Şaka değil,aynen öyle, gözüm gökyüzünde… Zira bu geziyi aylar öncesinden planlamıştım ve niyetim bütün kayalıkları, ormanları ve şelaleyi doyasıya seyretmekti. Ama gel gör ki gökyüzünden bardaktan boşanırcasına yağmur gelince pencereden bu hayal kırıcı manzarayı seyretmekten başka çarem kalmamıştı. Hani derler ya ‘’uzak yeri urgan ile ölçme!’’ Ben de hava durumunu aylar öncesinden bir yoklayabilseydim belki de bu şekilde zamanlama hastası yapıp eve hapsolmazdım.

Ertesi gün evin önünden akan çayın sesiyle uyanmıştım ve gökyüzünü taramaktaydı gözlerim. ‘’İnşallah’’ diyordum, ‘’bugün yağmur yağmaz da arabaya atladığım gibi o virajlı yolardan safari yapar gibi zirveye çıkarım ve oradan da yaylaya giderim. O da ne! Sen misin gelin güveyi olan, şimşekler çakmaya başlıyordu ve öyle bir yağmur yağmaya başlıyordu ki! Adeta gök delinmişti. Sicim gibi yağmur derler ya!

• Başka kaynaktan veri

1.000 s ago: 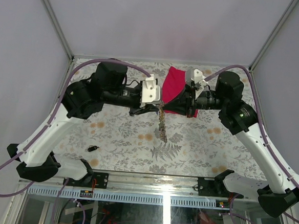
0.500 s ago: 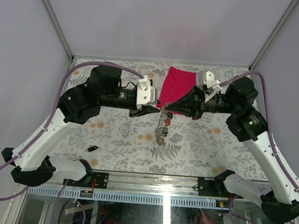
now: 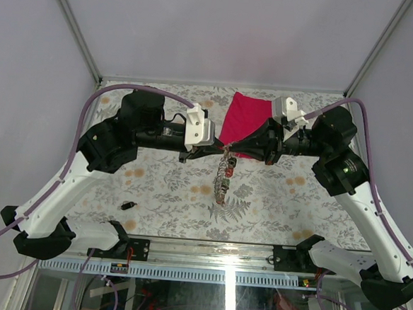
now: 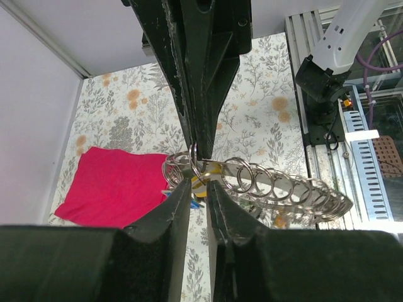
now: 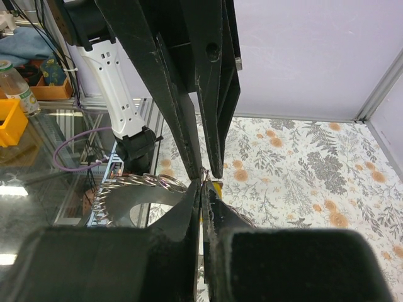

Faruk da endişeli gözlerle izliyordu. ‘’Faruk’’ diyordum, ‘’sevdiğim bir söz vardır, onu söyleyeyim mi!’’

‘’Nasıl’’ diye sorarken tebessüm ediyordu.

‘’Hani derler ya yetim hırsızlığa çıkmış da ay akşamdan doğmuş. Bu da benim kara bahtım!’’

Beni teselli etmek için gülüyordu…’’Merak etme, biraz sonra güneş çıkar, ortalık biraz kuru ve çıkarız yola!’’

Hani ‘’umut fakirin ekmeğidir ‘’ derler ya…Gerçekten öğleden sonra bulutlar dağılıyordu ve gökyüzü masmavi hale geliyordu. Arabaya atladığımız gibi vadiye tırmanıyorduk. Her büklümde fotoğrafımı çekiyordu Faruk. Ve zirveye varıyorduk. Burası kırmıtlar dediğimiz doksan derece dik uzanan kayalıklar bölgesiydi ve kayalıkların oyuklarında kartallar yuva yapıyordu. Zirvede arabadan iniyoruz ve kayalıklara paralel yürüyerek öteki baştaki şelaleye ulaşmayı hedefliyoruz. Bu şelaleyi üstten görmeden buralara geldim diyemezdim. Ve yürüyoruz, ama bir yandan da tetikteyiz. Zira rehberim bu kayalıkların dibindeki ayı inini bana uzaktan göstermişti. ‘’Dikkat edelim, ayı palakları ile otlamaya çıktığında her an karşılaşabiliriz!’’ Zira bir gün önce de köylülerden birisi mantar toplamaya gittiğinde ayı ile karşı karşıya geldiğini ifade edince bende korku tavan yapmıştı. Şöyle anlatıyordu bana:

‘’Bir kuşburnu ağacının altındaydım. Birden homurdanmalar duydum. Başımı kaldırınca bir de ne göreyim, beş metre ötemde kocaman bir ayı arka ayakları üzerine dikili vaziyette ve bana bakıyordu. Kanım donmuştu. Öyle bir bağırışım vardı ki ayı korkup kaçmaya başlamıştı!’’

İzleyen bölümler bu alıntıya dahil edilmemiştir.